▸ PROBLEM DESCRIPTION
Return the data below exactly, but only from the line containing "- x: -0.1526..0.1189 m" through the line containing "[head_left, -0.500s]", with both of those lines included.

Collection entries:
============
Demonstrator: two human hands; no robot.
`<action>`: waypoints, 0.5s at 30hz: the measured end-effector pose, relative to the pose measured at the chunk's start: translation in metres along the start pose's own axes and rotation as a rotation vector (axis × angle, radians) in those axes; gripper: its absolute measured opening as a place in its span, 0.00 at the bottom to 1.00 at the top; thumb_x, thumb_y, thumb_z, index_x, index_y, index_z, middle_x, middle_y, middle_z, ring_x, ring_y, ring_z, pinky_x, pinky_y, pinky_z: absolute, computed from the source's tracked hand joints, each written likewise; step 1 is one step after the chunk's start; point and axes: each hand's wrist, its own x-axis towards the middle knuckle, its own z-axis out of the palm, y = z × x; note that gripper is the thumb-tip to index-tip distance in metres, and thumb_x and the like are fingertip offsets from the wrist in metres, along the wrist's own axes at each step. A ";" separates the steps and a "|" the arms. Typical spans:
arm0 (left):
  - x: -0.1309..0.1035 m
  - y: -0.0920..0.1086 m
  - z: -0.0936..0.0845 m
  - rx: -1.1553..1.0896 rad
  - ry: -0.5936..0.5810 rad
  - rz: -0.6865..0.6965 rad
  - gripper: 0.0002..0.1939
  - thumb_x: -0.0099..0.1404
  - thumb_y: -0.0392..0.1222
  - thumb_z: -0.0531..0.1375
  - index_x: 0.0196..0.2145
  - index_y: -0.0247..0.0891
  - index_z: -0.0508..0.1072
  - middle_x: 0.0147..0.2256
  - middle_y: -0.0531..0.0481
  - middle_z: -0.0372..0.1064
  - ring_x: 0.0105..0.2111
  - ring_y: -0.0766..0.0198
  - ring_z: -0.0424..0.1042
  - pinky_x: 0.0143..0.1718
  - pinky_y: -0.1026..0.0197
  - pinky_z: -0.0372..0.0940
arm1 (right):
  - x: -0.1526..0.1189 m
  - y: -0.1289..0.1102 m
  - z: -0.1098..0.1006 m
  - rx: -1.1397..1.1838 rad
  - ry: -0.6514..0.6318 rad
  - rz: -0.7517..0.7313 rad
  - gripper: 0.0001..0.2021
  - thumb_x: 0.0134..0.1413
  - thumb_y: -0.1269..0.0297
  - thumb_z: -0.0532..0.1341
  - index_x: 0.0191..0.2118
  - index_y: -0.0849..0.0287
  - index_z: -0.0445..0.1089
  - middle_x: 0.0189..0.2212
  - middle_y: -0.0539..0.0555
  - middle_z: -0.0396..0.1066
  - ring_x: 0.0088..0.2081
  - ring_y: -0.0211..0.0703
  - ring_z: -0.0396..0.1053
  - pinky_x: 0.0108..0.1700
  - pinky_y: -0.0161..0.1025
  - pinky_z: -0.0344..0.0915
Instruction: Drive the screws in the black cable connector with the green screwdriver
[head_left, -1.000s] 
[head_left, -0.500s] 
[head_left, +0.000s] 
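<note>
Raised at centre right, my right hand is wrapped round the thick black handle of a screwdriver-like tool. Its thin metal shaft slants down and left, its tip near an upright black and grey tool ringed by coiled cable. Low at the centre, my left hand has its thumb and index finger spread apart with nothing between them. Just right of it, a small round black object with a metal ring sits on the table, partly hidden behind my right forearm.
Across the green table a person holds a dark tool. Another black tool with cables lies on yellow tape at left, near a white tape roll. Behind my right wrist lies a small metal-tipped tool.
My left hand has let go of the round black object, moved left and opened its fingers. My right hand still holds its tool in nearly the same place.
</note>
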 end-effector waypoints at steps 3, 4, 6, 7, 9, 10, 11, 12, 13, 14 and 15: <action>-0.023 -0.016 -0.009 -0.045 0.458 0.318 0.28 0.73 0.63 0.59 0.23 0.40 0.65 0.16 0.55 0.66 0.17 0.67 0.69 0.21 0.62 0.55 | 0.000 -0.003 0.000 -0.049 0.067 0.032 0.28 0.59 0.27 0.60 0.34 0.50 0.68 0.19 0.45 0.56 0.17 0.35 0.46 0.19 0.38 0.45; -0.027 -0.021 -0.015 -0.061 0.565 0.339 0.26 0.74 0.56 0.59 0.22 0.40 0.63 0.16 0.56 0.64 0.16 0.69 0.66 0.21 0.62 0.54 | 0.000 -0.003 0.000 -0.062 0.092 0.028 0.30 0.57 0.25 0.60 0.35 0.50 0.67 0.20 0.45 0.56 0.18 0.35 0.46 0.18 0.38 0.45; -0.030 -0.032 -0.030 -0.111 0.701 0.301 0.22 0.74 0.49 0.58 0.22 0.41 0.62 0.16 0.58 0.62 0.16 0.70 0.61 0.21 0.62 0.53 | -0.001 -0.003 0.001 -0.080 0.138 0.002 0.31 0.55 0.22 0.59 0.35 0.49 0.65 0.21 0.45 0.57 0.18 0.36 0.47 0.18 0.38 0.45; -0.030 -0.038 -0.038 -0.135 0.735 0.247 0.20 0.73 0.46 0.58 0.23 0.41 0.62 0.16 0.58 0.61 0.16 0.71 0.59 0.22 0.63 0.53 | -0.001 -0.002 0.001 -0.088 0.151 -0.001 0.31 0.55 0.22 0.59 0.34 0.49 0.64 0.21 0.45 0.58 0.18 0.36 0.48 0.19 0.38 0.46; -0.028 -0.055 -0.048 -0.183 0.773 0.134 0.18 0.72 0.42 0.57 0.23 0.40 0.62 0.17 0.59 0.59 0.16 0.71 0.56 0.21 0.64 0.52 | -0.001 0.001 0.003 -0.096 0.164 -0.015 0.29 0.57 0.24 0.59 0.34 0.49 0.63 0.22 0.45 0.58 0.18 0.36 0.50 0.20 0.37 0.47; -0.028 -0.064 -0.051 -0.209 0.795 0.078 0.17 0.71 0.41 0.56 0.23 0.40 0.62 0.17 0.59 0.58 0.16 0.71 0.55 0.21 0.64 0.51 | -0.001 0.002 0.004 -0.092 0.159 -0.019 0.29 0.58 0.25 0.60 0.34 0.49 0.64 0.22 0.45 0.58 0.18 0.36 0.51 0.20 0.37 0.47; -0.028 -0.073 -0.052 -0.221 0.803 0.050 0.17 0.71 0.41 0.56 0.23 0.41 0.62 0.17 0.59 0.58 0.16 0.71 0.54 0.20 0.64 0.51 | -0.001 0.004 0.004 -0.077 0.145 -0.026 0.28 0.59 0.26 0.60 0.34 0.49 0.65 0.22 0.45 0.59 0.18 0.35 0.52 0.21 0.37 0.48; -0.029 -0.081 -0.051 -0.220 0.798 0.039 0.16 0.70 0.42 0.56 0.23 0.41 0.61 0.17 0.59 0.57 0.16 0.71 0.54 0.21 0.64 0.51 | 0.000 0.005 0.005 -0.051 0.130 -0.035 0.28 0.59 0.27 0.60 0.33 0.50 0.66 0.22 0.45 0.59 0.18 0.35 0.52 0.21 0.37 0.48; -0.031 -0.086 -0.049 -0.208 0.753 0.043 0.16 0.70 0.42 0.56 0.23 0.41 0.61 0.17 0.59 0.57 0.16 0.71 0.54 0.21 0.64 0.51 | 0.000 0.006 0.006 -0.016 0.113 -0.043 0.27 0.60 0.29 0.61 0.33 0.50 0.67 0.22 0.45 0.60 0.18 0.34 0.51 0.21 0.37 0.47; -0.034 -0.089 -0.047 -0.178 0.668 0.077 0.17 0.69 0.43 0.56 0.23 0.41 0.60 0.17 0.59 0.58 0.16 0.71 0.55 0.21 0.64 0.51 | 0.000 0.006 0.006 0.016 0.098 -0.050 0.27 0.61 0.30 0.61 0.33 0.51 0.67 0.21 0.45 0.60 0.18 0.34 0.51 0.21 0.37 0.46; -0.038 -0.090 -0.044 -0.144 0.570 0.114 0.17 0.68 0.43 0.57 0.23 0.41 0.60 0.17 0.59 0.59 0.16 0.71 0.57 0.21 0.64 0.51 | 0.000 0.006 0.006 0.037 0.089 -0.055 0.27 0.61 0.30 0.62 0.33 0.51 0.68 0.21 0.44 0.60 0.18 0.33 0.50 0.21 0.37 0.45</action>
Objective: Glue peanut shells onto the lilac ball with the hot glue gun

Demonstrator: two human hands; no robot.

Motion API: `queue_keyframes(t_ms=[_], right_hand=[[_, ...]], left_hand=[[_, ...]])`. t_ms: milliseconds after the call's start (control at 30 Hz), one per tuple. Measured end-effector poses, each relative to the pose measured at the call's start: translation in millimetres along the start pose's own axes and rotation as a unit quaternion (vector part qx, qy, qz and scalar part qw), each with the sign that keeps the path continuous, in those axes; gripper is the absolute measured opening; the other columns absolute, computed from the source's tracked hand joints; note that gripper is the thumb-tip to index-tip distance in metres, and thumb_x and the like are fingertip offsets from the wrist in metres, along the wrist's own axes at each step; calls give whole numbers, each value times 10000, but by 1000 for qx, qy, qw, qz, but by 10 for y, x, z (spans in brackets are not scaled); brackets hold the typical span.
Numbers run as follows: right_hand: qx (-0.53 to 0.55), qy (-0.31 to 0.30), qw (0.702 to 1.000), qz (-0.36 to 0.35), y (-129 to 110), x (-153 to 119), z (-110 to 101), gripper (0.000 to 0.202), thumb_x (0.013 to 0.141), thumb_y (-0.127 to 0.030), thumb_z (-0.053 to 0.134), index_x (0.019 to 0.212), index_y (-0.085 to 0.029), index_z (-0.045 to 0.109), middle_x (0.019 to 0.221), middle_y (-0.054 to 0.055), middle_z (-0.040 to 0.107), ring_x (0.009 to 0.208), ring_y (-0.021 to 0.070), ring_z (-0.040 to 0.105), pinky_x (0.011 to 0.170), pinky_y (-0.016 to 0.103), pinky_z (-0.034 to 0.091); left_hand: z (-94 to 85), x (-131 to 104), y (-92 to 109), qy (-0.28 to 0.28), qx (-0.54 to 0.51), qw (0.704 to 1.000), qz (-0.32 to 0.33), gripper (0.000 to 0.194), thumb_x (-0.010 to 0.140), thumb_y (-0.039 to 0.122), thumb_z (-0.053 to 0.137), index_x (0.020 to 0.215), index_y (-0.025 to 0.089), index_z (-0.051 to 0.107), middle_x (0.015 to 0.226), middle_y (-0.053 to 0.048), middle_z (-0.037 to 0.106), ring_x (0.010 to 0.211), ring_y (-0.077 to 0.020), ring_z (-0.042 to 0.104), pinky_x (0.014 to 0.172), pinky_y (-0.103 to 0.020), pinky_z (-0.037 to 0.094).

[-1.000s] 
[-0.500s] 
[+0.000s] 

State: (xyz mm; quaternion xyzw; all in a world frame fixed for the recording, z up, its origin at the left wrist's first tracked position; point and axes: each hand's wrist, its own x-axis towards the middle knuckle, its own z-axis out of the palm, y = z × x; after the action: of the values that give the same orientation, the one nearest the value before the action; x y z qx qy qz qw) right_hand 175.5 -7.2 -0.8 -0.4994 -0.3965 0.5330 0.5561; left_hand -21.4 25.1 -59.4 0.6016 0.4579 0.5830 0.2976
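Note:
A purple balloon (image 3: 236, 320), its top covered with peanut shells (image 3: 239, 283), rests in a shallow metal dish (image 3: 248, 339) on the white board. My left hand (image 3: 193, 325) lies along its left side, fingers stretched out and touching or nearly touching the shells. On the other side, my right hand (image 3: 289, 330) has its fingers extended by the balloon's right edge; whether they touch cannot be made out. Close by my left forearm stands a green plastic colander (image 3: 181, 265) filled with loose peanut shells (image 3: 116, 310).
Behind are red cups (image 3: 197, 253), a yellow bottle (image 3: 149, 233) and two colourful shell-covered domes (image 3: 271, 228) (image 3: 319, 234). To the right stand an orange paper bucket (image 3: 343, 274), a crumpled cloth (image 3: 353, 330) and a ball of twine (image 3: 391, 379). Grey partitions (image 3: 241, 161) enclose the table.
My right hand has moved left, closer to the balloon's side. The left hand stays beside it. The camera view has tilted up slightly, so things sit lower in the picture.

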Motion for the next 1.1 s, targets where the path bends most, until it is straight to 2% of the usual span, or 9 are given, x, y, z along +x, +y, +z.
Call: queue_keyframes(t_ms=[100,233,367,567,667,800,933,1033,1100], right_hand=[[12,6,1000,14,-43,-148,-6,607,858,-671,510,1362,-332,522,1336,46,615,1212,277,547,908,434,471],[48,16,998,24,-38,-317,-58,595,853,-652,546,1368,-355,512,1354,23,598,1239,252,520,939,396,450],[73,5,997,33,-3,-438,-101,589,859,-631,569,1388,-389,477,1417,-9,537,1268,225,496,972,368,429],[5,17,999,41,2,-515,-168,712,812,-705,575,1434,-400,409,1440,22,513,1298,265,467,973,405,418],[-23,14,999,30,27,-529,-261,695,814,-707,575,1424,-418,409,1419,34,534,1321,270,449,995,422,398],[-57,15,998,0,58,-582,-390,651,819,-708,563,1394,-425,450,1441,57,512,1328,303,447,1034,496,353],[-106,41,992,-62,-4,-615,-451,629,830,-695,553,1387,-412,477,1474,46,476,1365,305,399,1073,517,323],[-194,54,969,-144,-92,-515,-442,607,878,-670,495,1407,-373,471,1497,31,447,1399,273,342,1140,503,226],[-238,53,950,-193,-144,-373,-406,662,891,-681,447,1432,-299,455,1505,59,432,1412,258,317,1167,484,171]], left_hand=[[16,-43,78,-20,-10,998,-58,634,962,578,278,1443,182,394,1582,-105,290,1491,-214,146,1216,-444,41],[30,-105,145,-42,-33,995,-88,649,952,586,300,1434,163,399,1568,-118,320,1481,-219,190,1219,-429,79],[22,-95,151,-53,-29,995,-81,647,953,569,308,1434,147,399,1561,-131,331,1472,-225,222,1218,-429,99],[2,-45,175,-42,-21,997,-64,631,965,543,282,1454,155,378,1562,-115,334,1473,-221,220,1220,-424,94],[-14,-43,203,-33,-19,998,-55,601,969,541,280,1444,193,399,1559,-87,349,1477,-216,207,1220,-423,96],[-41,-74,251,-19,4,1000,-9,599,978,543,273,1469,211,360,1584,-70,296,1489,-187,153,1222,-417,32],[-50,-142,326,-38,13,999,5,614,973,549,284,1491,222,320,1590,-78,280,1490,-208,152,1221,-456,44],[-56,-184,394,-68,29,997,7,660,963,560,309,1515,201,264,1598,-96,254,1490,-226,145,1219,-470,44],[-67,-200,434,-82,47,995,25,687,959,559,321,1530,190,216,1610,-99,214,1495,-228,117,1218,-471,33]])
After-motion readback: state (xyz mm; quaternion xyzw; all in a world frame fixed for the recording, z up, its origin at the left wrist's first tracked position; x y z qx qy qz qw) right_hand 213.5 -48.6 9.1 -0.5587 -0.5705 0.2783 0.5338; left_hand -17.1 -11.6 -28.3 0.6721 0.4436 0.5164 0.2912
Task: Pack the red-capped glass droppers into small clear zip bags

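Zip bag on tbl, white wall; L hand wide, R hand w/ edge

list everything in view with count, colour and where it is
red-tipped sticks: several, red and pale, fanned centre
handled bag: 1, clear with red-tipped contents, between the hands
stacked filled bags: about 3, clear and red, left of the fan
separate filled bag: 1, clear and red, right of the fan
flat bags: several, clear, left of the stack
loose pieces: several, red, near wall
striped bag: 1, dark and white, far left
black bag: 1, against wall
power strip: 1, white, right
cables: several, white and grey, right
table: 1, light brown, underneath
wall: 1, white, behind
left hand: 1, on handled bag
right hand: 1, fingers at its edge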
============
▸ WRITTEN REPLY
  - x: -0.1526..0.1189 m
  - y: -0.1289..0.1102 m
  - z: -0.1098..0.1006 m
  - rx: -1.1397..1.1838 rad
  - ry: -0.6514..0.6318 rad
  - rz: -0.7517..0.7313 rad
  - gripper: 0.0001..0.2021
  - thumb_x: 0.0134..0.1413
  - thumb_y: -0.1269..0.0297
  - thumb_z: -0.0532..0.1341
  - index_x: 0.0191..0.2118
  - index_y: -0.0849..0.0287
  - index_z: -0.0445..0.1089
  - middle_x: 0.0189..0.2212
  - middle_y: -0.0539..0.0555
  - middle_z: -0.0396..0.1066
  - ring_x: 0.0088..0.2081
  - ring_y: -0.0211..0.0703
  - ring_z: -0.0396..0.1053
  - pinky_x: 0.0108..0.1700
  - pinky_y: -0.0161..0.1025
  - pinky_z: -0.0344..0.0915
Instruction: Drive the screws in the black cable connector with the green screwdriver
[head_left, -1.000s] 
[head_left, -0.500s] 

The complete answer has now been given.